Со всех сторон Резников чувствовал на себе любопытные взоры барышень, дам, кавалеров. Ведь, вероятно, все были предупреждены, что придет большевик, комиссар.
В углу зала, где сидело трое румын, долженствовавших впоследствии быть оркестром, стоял Копылов и нашептывал низенькому толстяку с апоплектической шеей и безобразным лицом:
— Ну, полноте, что вы! Теперь они не такие. Это три года тому назад… А теперь не то. Только слава, что большевики. Я всегда это предсказывал.
— Да, хорошо вам говорить, коли вы около своей фабрики остались, а у меня все имение разграблено, да и сейф почистили.
— О, уважаемый Максимилиан Флегонтович, сами, голубок мой, виноваты. Вы все с норовом. А тут надо было не спеша да помягче. Вот, например, вы говорите — сейфы. Я вот так раз-то — в начале это было — прихожу насчет сейфа. Сидит в холодной комнате какой-то солдат, и грудь у него декольтирована, а морозище такой, что я шубу не решился расстегнуть. Ну, думаю, уж больно свирепый. Однако подошел. «Скажите, — говорю, — товарищ, вы распоряжаетесь относительно сейфов?» — «Нет, — говорит, — на это есть другой, этажом повыше». Я к тому. Народа у него видимо-невидимо, словно из углов кабинета вырастают, как поганки после дождя. Сам он, бедняга, сидит, всклокоченный, бледный, будто, перевернув вниз головой, его только что недавно употребляли вместо швабры. Разумеется, нам-то начихать, что с него 77-й пот сходит. Его корявые пальцы даже ручку не умеют держать… Но все-таки не надо грубить. Я ему два ласковых слова. Он мне что-то ругательное. Я будто не расслышал, опять беру лаской, гляжу: морщит лоб, чешет его перстами. Значит — гнев на милость идет. Ну, и в конце концов сошлись: он в дураках, а я в барышах. Нет, Максимилиан Флегонтович, на них грех сердиться. Вот, например, Резников. Советую, сойдитесь с ним покороче, он пригодится.

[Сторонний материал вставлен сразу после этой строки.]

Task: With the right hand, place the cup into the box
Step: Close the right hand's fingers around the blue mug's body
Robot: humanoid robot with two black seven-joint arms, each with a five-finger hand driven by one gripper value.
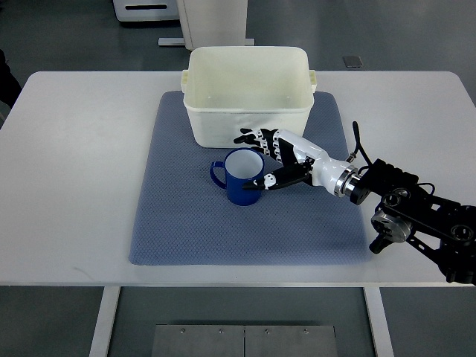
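The right hand [269,160] is reaching around the blue mug [242,176], fingers spread at its rim and not yet visibly gripping, while the mug is standing upright on the blue mat [178,223] just before the empty cream box [248,111], so lifting and placing remain.

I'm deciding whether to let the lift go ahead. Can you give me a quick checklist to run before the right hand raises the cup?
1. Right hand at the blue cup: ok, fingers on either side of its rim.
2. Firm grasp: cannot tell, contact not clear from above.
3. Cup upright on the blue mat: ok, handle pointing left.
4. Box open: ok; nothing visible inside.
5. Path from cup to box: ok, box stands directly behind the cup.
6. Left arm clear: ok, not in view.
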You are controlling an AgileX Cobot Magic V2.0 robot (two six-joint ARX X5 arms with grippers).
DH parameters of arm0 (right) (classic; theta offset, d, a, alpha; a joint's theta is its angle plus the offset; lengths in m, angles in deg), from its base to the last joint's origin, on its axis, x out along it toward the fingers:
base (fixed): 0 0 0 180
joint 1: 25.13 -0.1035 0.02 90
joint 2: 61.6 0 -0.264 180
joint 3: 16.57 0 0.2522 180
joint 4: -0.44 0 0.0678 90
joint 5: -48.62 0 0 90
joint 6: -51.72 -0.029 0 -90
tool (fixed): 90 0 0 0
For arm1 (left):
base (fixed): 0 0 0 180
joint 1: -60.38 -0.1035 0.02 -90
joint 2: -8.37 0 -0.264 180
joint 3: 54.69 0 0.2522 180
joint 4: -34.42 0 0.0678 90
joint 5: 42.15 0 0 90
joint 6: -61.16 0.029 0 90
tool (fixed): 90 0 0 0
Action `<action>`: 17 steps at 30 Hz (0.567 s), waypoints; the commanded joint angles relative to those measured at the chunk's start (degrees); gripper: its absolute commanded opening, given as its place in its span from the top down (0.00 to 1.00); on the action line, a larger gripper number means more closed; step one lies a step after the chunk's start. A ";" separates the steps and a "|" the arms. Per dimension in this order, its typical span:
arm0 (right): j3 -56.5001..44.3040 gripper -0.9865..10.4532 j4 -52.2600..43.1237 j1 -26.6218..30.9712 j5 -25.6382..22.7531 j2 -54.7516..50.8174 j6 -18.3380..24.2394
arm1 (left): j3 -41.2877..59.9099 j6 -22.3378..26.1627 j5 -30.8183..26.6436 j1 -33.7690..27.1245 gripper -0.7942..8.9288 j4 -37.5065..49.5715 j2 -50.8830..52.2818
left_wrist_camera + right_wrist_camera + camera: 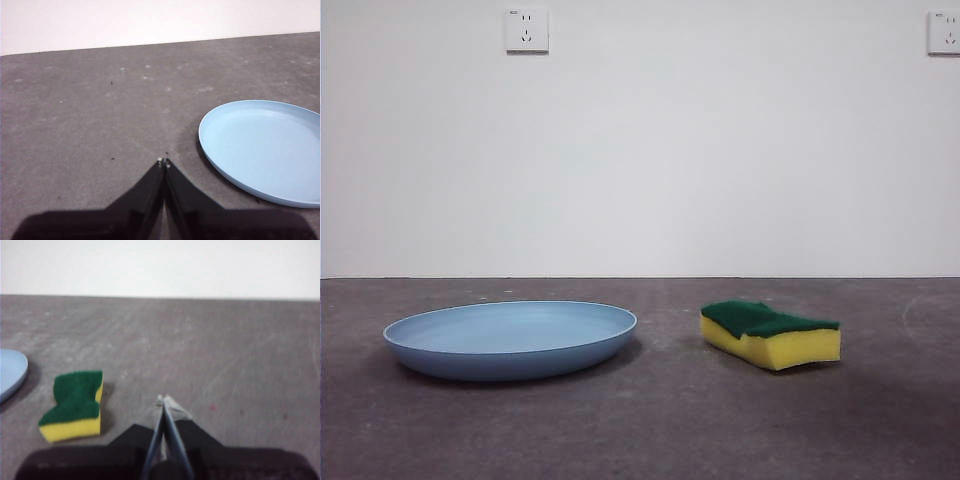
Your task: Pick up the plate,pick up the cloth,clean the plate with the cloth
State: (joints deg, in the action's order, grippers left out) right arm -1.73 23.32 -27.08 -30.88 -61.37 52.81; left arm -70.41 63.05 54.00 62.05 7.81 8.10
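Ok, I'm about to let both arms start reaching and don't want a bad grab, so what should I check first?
1. Plate lies flat on the table, nothing on it: ok.
2. Sponge lies green side up, apart from the plate: ok.
3. Left gripper is beside the plate, not touching it: ok.
4. Left jaws are shut; they must open before taking the rim: not ok.
5. Right gripper is beside the sponge, jaws shut; they must open too: not ok.
6. How far each arm must drop to reach: cannot tell.
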 commanded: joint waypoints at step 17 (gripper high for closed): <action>-0.70 0.91 0.68 -0.13 -0.39 -0.07 -3.61 | 0.77 -0.35 -0.02 -0.17 0.92 -0.02 0.15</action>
State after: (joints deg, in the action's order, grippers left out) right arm -1.71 23.58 -27.08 -31.07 -61.37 49.77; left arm -70.41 63.05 54.02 62.05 7.81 8.10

— А берет? — и толстяк перед носом Копылова потер большим пальцем об указательный, что означало: не берет ли взяток.
— Нет! Что вы? Это бесплатный пассажир. Честнейший малый. Вот именно тем-то он и ценен.
— А не чекист секретный?
— Господь с вами! Разве я позволил бы себе вас с чекистом знакомить. Я его знаю.
Толстяк и Копылов подошли к Резникову.
— Позвольте вас познакомить…
— Очень, очень приятно.
Резников был совсем как в плену.
— Вы не беспокойтесь… Не стесняйтесь, — подбадривал его Копылов, похлопывая по спине, — здесь есть один и от РКИ (Рабоче-крестьянской инспекции)… Славный малый, юрист, образованный, дельный… Вы не стесняйтесь… Вон он сидит в том углу.
Резников посмотрел и увидел кошачье лицо с кошачьими усами, с кошачьими мягкими движениями. И даже руки мягкие, как лапки кота.
Между тем кругом щелкали орехи, подсаживались к столу. Радость долженствовала быть по случаю возвращения стариков Копыловых и его младшего брата, которые все время были в Крыму.
«Да я-то к чему здесь?» — спрашивал самого себя Резников. Сейчас он должен был бы быть около Бутырок, в рабочем клубе, тесном и грязном. Там при входе направо на засаленной двери надпись «Местная комячейка РКП». А налево зал, скамейки, невыметенные кожуры семян. Прямо сцена. На ее правой стороне портрет Маркса, на левой — Ленин. А вверху Троцкий — бледная фигура. Туда сейчас, вероятно, сходятся рабочие — темные, тяжелодумные, голодные…
Резникова больно кольнуло в сердце… Что же это? Угрызения совести? Стыд? Разве стыдно раз в три года отдохнуть?
Там, в темном клубе, уже, вероятно, собрались рабочие. Сначала говорят: «Докладчик-то из центра опаздывает». Потом: «Всегда так бывает» и, наконец: «Митинг не состоялся». И расходятся обратно рабочие, темные, тяжелодумные; но глубокие душой…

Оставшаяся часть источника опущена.